This is a truly 21st-century monument. It doesn’t proclaim the authority of a king or a conqueror, nor does it memorialise some terrible act of savagery. Instead, it is an affirmation of the essential optimism of the human spirit. Built of stainless steel with a bronze base, the spire’s apparent simplicity belies the complexity of the engineering. This is what Norman Foster tried to do with his “blade of light” across the River Thames, but where that grunts and strains to appear effortless, Ritchie’s spire does not even break sweat.
The site is charged with historic resonance: a statue of Nelson stood there until it was blown up by the IRA, opposite the General Post Office, where the 1916 Irish uprising took place. It lies on O’Connell Street, once the prosperous heart of Dublin, now a tired provincial high street. The spire captures the spirit of the new Ireland, healing the wounds of earlier nationalisms while promising the revival of what should be a great European boulevard.

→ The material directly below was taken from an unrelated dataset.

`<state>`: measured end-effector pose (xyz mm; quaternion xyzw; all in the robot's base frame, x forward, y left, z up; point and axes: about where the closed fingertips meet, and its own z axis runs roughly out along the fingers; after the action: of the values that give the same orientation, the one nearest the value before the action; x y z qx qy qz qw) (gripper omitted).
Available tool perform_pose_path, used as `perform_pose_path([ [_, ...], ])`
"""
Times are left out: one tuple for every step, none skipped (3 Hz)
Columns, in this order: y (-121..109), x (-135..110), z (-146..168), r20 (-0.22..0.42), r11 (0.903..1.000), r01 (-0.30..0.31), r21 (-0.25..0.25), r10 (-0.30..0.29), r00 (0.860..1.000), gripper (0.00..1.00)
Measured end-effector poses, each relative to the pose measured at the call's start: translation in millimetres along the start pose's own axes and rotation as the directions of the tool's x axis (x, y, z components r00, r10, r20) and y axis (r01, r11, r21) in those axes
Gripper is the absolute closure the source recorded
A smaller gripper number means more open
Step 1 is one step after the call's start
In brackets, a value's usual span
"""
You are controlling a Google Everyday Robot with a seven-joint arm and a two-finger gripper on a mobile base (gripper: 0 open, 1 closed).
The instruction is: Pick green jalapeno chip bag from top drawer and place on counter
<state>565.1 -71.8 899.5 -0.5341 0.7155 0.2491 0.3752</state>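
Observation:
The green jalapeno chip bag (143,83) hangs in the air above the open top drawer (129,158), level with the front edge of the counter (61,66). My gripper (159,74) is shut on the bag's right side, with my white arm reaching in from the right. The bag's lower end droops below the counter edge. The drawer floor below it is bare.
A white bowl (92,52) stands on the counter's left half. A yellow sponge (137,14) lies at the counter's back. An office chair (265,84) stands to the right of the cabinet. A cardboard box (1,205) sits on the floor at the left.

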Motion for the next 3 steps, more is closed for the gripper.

Modern and yet timeless, the spire has achieved the hardest of architectural feats. Medieval masons seeking to push at the boundaries of the structurally feasible would recognise what Ian Ritchie and the engineers Ove Arup & Partners have sought to achieve. So, too, would Renaissance architects with their keen awareness of the importance of a sense of civic pride in a successful city. And yet there is nothing nostalgic about it. Looking for the winner of the 2004 Sterling Prize? Head for Dublin.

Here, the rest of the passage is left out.